* What is needed
Which of the lines below include "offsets"? Each one should be copied out.

━━━

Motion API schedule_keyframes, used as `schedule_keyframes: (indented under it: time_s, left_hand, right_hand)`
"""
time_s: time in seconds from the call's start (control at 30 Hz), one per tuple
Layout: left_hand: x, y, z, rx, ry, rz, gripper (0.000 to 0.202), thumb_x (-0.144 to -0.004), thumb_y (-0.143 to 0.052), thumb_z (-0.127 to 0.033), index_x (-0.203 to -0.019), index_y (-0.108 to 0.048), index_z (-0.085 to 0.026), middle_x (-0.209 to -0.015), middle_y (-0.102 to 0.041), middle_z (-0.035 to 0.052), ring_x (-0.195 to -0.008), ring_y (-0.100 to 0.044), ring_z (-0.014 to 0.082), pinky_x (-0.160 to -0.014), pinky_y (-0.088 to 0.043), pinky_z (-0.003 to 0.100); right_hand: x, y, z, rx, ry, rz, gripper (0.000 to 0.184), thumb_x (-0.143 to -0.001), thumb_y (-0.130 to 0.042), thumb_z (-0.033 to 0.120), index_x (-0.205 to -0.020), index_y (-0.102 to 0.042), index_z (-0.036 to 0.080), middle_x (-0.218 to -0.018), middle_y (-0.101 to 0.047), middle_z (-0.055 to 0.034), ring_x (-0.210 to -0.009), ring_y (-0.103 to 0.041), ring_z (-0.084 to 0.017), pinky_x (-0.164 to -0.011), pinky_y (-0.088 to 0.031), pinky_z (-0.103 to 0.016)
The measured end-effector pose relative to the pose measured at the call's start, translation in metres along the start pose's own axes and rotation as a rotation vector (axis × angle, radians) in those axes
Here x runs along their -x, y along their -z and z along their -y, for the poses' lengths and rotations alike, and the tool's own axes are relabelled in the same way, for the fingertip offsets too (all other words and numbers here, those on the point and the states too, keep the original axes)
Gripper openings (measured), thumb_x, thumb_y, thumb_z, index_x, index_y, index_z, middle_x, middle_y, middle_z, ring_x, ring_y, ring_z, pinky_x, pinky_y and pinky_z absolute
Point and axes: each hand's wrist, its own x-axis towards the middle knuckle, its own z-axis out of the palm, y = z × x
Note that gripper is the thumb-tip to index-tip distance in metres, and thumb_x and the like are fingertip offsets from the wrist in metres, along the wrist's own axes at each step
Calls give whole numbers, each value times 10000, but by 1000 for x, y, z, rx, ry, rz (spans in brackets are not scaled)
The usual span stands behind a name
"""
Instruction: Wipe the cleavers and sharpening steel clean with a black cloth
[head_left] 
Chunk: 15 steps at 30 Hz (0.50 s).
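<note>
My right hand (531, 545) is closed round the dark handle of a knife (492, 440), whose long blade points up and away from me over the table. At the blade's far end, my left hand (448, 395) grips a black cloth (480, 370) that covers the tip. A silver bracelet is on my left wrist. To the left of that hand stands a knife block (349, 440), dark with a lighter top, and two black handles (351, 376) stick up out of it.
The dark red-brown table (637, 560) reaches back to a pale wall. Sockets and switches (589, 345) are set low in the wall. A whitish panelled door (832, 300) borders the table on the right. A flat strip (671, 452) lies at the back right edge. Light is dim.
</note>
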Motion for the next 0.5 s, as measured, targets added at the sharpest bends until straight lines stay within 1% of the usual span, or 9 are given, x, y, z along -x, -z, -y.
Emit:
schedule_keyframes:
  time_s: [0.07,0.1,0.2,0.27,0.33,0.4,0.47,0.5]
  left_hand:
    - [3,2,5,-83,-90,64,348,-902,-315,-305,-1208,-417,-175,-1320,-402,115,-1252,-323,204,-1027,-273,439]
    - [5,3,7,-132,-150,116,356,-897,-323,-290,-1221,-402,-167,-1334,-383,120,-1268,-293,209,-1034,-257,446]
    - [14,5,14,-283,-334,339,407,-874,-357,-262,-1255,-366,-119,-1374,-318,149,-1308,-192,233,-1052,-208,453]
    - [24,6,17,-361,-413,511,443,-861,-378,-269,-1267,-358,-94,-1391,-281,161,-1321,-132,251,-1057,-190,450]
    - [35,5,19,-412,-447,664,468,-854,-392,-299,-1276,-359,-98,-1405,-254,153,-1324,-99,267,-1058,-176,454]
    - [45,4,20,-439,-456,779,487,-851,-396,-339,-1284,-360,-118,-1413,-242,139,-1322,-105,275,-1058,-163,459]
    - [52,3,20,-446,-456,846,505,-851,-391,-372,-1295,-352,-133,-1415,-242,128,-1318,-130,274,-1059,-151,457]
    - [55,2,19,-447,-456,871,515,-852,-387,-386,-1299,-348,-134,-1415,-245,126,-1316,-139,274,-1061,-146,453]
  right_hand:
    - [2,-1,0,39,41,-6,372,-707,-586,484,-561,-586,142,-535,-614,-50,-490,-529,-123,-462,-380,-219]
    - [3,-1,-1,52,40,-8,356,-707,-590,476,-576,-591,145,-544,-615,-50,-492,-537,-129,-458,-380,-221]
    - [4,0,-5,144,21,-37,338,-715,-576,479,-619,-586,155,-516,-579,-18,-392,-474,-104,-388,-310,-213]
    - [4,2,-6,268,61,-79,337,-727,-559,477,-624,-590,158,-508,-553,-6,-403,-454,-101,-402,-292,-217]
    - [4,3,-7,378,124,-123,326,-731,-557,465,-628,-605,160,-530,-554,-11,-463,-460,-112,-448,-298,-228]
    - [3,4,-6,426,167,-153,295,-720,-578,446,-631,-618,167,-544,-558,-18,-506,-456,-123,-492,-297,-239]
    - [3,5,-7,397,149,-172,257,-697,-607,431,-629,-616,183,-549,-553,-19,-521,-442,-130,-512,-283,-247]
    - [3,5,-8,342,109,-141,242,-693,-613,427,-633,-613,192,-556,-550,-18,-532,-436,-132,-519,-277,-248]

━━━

* Result of the task
Here x runs along their -x, y along their -z and z along their -y, for the poses' lengths and rotations alike, and the tool's own axes are relabelled in the same way, for the fingertip offsets too (all other words and numbers here, those on the point and the states too, keep the original axes)
Note that gripper is the thumb-tip to index-tip distance in metres, and thumb_x and the like are fingertip offsets from the wrist in metres, along the wrist's own axes at each step

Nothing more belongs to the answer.